> **How to complete this task**: Where the material below has a line containing "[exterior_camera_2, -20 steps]", start repeating exactly, and keep going through the line containing "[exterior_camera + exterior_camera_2", with no other lines.
______
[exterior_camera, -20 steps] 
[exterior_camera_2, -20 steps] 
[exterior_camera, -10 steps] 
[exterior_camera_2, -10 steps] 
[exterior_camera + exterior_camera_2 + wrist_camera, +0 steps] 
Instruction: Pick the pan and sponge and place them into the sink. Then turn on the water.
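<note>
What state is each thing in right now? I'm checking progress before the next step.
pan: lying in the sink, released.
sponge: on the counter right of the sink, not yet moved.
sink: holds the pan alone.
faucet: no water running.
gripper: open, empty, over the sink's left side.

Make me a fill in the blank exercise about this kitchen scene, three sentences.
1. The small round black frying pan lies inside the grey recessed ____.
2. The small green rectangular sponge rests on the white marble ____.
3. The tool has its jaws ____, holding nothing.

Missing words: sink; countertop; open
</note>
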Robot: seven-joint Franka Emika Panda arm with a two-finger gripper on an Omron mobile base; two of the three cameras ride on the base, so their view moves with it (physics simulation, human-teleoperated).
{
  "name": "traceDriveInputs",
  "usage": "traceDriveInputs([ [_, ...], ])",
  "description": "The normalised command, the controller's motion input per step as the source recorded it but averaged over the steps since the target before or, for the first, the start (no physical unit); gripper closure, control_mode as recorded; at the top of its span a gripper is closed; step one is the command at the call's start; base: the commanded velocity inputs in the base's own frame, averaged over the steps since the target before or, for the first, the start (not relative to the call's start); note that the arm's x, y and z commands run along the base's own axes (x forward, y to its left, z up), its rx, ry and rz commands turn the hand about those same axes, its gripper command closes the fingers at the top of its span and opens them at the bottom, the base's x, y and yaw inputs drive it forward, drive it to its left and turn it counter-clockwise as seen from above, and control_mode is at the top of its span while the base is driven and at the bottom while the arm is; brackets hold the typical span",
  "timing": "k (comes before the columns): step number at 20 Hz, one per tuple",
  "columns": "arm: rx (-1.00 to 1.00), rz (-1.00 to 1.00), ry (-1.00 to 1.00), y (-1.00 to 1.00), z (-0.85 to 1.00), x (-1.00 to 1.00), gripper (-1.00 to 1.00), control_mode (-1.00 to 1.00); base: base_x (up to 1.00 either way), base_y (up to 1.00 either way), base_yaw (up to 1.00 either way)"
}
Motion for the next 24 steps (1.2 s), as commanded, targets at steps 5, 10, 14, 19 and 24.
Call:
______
> **Finished task**:
[exterior_camera_2, -20 steps] 
[exterior_camera, -10 steps] 
[exterior_camera_2, -10 steps] 
[exterior_camera + exterior_camera_2 + wrist_camera, +0 steps] 

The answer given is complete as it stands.